On Thu, Oct 18, 2012 at 7:42 PM, Claudio Freire <klaussfre...@gmail.com> wrote:
> Fun. That didn't take long.
>
> With the attached anti-sequential scan patch, and effective_io_concurrency=8:
>
>
>               QUERY PLAN
> -------------------------------------------------------------------------------------------------------------------------------------------------------------------------------------
>  GroupAggregate  (cost=0.00..4149039.04 rows=90257289 width=4) (actual
> time=26.964..84299.789 rows=90000001 loops=1)
>    ->  Index Only Scan Backward using pgbench_accounts_pkey on
> pgbench_accounts  (cost=0.00..2795179.71 rows=90257289 width=4)
> (actual time=26.955..62761.774 rows=90000001 loops=1)
>          Index Cond: ((aid >= 10000000) AND (aid <= 200000000))
>          Heap Fetches: 0
>  Total runtime: 87170.355 ms
> I/O thoughput 22MB/s (twice as fast)
> I/O utilization 95% (I was expecting 100% but... hey... good enough)
>
> With e_i_c=24, it gets to 100% utilization and 30MB/s (that's 3 times
> faster).
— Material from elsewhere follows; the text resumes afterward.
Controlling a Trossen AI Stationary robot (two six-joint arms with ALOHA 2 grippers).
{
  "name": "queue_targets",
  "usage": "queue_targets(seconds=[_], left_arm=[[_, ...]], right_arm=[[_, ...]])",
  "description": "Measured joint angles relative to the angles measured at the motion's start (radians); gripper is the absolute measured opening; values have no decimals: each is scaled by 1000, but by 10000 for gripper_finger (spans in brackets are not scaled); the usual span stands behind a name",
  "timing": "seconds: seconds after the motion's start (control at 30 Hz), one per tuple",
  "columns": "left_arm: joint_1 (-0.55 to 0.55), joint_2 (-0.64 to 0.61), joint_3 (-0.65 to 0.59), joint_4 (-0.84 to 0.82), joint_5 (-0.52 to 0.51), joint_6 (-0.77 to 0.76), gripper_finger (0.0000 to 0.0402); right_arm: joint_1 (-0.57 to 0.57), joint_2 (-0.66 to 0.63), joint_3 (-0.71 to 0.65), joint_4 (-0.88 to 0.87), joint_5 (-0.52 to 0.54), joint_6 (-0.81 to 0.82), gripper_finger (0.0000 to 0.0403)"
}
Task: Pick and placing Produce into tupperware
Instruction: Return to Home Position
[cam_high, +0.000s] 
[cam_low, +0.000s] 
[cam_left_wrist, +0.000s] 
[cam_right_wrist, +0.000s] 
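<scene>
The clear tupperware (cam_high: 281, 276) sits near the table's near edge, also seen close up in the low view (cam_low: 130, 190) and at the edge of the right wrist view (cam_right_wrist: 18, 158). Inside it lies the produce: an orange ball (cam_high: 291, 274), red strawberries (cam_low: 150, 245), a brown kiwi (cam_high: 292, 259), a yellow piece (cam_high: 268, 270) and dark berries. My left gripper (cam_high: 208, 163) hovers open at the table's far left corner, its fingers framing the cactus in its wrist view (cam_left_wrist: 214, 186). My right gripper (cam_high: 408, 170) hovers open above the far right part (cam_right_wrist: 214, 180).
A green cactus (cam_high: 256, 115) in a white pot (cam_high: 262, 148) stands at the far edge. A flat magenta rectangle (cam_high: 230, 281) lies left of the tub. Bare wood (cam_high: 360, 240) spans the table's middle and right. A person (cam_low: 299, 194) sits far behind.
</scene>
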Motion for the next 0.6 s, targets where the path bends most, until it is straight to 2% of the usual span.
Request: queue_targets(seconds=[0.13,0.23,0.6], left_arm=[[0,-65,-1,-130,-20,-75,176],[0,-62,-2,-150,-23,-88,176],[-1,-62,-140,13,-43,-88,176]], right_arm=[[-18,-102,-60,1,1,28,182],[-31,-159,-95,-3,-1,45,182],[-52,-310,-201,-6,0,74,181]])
So, I'd like to know what you think, but maybe for
> back-sequential scans, prefetch should be set to a multiple (ie: x24)
> of e_i_c, in order to exploit read request merges.


Earlier patch had a regression for heap-including scans backwards with
RAID, so I made the back-sequential optimization index-only-only and
now I can find no regression. Make check runs fine, btw.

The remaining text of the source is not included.